INSTRUCTIONS TO FOLLOW:
Make a word-for-word copy of the entries below from their first line through the line with "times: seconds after", and add nothing.
INPUT RECORDS: Begin
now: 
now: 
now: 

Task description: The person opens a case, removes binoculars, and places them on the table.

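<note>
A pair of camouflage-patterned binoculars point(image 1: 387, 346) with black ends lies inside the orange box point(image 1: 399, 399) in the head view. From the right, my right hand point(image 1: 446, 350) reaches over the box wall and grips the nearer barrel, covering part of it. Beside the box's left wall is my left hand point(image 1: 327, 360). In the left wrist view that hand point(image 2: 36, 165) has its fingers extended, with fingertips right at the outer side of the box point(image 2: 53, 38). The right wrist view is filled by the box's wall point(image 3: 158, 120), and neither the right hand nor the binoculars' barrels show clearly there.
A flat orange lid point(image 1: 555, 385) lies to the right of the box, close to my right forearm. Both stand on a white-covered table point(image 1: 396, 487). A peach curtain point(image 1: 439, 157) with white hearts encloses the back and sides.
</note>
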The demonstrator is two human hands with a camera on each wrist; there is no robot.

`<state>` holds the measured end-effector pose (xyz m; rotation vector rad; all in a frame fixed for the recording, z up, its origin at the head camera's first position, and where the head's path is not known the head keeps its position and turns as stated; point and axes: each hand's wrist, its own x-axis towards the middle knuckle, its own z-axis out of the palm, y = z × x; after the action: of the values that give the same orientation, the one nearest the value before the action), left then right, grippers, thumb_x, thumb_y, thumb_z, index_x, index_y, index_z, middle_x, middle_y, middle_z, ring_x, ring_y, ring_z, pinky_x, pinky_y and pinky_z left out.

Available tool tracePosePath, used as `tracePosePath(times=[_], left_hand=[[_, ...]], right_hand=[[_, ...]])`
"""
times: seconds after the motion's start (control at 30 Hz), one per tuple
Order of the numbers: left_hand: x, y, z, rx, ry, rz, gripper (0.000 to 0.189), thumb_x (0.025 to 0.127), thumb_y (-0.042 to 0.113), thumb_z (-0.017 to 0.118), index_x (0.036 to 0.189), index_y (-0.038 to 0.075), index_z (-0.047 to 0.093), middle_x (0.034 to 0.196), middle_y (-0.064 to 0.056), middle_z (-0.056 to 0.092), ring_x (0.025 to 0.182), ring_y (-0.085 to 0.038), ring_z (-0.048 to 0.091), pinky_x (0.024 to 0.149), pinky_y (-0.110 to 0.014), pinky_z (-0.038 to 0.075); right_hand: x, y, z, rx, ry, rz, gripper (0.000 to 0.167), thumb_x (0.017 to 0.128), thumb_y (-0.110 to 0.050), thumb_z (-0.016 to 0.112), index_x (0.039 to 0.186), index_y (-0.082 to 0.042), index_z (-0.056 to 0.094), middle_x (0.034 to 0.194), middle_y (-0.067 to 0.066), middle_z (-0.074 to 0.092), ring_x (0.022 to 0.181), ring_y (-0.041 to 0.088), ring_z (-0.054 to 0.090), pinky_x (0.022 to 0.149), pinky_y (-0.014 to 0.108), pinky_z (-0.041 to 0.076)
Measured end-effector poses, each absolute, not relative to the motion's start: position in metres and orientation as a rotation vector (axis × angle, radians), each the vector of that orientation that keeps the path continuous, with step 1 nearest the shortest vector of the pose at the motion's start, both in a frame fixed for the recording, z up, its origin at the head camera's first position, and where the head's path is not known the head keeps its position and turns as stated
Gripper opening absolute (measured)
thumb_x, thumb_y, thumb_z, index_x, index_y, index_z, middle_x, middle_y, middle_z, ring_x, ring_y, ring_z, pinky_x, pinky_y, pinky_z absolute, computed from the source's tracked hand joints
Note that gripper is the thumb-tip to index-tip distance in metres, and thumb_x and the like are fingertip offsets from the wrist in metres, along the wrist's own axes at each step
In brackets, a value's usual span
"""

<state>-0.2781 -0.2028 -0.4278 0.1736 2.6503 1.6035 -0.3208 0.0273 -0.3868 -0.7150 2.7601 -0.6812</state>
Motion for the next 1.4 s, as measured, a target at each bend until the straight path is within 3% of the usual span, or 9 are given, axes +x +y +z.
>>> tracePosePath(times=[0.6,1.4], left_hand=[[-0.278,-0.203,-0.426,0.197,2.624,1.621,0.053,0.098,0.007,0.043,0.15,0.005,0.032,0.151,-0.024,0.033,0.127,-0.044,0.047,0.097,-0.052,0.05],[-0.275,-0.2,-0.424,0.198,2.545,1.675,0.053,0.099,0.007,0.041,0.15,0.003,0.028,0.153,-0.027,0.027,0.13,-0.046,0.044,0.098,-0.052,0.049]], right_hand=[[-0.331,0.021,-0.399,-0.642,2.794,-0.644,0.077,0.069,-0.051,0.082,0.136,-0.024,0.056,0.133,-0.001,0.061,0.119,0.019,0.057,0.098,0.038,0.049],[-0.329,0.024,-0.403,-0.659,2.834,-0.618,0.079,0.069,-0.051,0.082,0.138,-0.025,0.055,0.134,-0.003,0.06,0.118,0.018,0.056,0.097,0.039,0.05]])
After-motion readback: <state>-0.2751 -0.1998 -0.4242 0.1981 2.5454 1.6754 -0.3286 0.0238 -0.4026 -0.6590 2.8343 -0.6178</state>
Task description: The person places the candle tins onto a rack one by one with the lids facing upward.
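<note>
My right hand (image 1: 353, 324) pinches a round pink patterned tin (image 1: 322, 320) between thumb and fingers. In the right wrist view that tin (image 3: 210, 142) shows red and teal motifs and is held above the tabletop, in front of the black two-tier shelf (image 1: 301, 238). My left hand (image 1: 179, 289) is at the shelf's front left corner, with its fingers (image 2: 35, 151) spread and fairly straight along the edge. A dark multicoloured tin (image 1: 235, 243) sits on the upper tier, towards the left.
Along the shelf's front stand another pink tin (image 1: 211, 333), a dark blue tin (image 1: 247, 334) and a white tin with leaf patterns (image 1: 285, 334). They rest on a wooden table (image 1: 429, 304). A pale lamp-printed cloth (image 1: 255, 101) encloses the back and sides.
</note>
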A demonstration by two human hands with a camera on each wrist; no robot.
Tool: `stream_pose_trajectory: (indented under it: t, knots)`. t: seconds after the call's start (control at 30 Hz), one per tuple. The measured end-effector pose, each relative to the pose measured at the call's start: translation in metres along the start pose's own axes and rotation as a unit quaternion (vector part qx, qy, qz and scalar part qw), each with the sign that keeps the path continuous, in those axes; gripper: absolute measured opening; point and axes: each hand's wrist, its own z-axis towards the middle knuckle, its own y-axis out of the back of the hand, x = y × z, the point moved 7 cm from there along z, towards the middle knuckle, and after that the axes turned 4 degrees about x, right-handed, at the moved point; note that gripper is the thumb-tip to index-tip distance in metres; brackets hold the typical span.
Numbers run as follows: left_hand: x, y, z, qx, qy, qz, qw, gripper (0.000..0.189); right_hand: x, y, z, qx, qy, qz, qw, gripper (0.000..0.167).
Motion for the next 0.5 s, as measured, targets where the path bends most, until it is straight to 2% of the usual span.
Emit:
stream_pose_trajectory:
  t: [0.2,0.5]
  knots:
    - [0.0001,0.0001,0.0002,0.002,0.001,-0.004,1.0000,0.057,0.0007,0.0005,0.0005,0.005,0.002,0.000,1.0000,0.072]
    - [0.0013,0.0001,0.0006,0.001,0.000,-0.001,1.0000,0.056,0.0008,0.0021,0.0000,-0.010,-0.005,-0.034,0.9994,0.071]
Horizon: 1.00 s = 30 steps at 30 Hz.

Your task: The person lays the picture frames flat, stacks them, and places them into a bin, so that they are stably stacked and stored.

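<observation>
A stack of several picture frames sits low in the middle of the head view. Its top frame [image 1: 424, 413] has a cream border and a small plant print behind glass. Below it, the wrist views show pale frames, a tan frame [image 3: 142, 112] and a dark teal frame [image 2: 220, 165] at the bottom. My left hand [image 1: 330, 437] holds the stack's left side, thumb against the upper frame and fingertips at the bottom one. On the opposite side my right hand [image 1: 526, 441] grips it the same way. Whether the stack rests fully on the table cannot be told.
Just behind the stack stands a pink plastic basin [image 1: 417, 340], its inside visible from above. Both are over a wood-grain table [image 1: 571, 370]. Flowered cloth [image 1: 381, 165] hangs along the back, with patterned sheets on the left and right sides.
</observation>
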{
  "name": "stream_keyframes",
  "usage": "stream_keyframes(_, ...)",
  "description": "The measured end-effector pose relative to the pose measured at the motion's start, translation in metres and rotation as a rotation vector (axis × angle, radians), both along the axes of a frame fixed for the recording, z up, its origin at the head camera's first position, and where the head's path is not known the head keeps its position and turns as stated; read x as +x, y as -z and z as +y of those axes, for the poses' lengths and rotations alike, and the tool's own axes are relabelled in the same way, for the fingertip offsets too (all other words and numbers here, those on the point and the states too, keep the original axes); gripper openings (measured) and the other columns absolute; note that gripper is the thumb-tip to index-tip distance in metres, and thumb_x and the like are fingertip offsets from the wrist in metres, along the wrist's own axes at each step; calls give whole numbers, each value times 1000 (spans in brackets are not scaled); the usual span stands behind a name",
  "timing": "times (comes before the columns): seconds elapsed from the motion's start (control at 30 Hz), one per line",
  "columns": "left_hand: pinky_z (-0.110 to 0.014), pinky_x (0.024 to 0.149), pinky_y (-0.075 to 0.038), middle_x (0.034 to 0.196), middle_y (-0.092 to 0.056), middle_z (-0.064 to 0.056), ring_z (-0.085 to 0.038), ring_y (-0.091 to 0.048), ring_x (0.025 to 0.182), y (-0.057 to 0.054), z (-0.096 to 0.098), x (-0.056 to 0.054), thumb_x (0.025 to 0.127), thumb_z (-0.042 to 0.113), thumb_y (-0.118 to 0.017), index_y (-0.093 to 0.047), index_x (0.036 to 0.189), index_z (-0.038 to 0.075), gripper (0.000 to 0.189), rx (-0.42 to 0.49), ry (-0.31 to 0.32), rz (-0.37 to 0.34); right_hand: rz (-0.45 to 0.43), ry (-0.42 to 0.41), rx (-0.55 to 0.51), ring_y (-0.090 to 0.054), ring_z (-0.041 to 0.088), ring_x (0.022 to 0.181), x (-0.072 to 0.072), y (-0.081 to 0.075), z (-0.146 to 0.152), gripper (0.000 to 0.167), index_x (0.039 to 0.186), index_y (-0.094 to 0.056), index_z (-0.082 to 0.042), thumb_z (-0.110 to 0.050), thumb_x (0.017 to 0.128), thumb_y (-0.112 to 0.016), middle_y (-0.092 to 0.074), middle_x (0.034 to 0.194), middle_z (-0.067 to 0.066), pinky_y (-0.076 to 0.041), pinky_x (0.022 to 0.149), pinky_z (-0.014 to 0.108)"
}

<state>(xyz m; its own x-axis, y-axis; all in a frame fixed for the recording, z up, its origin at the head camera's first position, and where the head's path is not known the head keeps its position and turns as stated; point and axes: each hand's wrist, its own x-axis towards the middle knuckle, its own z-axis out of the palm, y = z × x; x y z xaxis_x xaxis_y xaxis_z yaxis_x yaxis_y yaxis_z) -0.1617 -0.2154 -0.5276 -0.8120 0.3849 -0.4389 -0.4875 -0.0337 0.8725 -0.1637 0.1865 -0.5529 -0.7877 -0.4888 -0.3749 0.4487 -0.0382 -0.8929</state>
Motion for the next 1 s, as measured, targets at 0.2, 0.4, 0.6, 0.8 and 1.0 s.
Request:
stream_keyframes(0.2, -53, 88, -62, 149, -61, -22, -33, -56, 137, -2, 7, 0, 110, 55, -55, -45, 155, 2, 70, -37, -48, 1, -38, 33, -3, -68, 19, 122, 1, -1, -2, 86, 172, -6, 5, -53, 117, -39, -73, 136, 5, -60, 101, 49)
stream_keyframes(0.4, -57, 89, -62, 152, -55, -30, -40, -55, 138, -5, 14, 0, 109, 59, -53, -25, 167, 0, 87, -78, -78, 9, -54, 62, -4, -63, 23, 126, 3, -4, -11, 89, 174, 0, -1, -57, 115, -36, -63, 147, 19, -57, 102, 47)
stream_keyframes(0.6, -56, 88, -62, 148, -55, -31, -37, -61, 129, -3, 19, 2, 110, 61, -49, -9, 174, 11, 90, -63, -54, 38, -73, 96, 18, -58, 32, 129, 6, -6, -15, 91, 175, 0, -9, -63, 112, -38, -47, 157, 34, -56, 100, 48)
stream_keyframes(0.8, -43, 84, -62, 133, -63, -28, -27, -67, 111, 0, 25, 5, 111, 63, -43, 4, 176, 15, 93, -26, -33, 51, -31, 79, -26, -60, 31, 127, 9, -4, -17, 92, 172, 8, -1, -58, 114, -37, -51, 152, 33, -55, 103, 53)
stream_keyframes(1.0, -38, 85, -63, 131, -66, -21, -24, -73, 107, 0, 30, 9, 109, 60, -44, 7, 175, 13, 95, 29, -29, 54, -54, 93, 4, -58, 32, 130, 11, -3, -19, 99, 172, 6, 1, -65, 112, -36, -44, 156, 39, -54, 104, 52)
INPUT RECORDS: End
OUTPUT FOR THIS EXERCISE:
now: 
now: 
now: 

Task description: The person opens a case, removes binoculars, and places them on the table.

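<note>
A pair of camouflage-patterned binoculars point(image 1: 387, 346) with black ends lies inside the orange box point(image 1: 399, 399) in the head view. From the right, my right hand point(image 1: 446, 350) reaches over the box wall and grips the nearer barrel, covering part of it. Beside the box's left wall is my left hand point(image 1: 327, 360). In the left wrist view that hand point(image 2: 36, 165) has its fingers extended, with fingertips right at the outer side of the box point(image 2: 53, 38). The right wrist view is filled by the box's wall point(image 3: 158, 120), and neither the right hand nor the binoculars' barrels show clearly there.
A flat orange lid point(image 1: 555, 385) lies to the right of the box, close to my right forearm. Both stand on a white-covered table point(image 1: 396, 487). A peach curtain point(image 1: 439, 157) with white hearts encloses the back and sides.
</note>
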The demonstrator is two human hands with a camera on each wrist; there is no robot.

`<state>` holds the measured end-effector pose (xyz m; rotation vector rad; all in a frame fixed for the recording, z up, its origin at the head camera's first position, and where the head's path is not known the head keeps its position and turns as stated; point and axes: each hand's wrist, its own x-axis towards the middle knuckle, its own z-axis out of the palm, y = z × x; after the action: of the values that give the same orientation, the one nearest the value before the action), left then right, grippers, thumb_x, thumb_y, thumb_z, index_x, index_y, index_z, middle_x, middle_y, middle_z, ring_x, ring_y, ring_z, pinky_x, pinky_y and pinky_z left out.

Available tool tracePosePath, used as `tracePosePath(times=[_], left_hand=[[_, ...]], right_hand=[[_, ...]])`
"""
times: seconds after the motion's start (control at 30 Hz), one per tuple

Output is finished, and nothing else is required.